## Exercise aim
Copy exactly, please, the lines of the data from its start through the line containing "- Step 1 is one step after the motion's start".

## Data extract
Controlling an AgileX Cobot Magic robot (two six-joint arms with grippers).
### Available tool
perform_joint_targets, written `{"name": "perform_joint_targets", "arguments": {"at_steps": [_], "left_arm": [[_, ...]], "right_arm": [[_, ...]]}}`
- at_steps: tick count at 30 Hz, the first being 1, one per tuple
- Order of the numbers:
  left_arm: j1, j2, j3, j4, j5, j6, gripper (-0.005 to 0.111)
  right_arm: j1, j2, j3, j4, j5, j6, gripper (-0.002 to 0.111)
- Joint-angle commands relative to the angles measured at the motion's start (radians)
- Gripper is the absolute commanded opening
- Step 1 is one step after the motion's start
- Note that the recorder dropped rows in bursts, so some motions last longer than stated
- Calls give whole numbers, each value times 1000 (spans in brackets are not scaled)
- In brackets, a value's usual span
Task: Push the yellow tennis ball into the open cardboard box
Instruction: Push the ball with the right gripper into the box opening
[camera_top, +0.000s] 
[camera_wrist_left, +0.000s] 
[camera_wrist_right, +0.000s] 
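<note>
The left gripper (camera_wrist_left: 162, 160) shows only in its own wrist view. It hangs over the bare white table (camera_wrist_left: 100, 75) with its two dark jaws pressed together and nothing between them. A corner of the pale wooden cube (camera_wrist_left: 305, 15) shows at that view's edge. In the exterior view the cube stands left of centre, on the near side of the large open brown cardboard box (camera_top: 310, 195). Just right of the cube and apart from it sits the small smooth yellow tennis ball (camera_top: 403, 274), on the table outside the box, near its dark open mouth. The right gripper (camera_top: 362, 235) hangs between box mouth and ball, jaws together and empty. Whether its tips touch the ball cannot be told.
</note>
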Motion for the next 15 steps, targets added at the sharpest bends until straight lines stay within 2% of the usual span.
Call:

## Worked solution
Controlling an AgileX Cobot Magic robot (two six-joint arms with grippers).
### Available tool
perform_joint_targets, written `{"name": "perform_joint_targets", "arguments": {"at_steps": [_], "left_arm": [[_, ...]], "right_arm": [[_, ...]]}}`
- at_steps: tick count at 30 Hz, the first being 1, one per tuple
- Order of the numbers:
  left_arm: j1, j2, j3, j4, j5, j6, gripper (-0.005 to 0.111)
  right_arm: j1, j2, j3, j4, j5, j6, gripper (-0.002 to 0.111)
- Joint-angle commands relative to the angles measured at the motion's start (radians)
- Gripper is the absolute commanded opening
- Step 1 is one step after the motion's start

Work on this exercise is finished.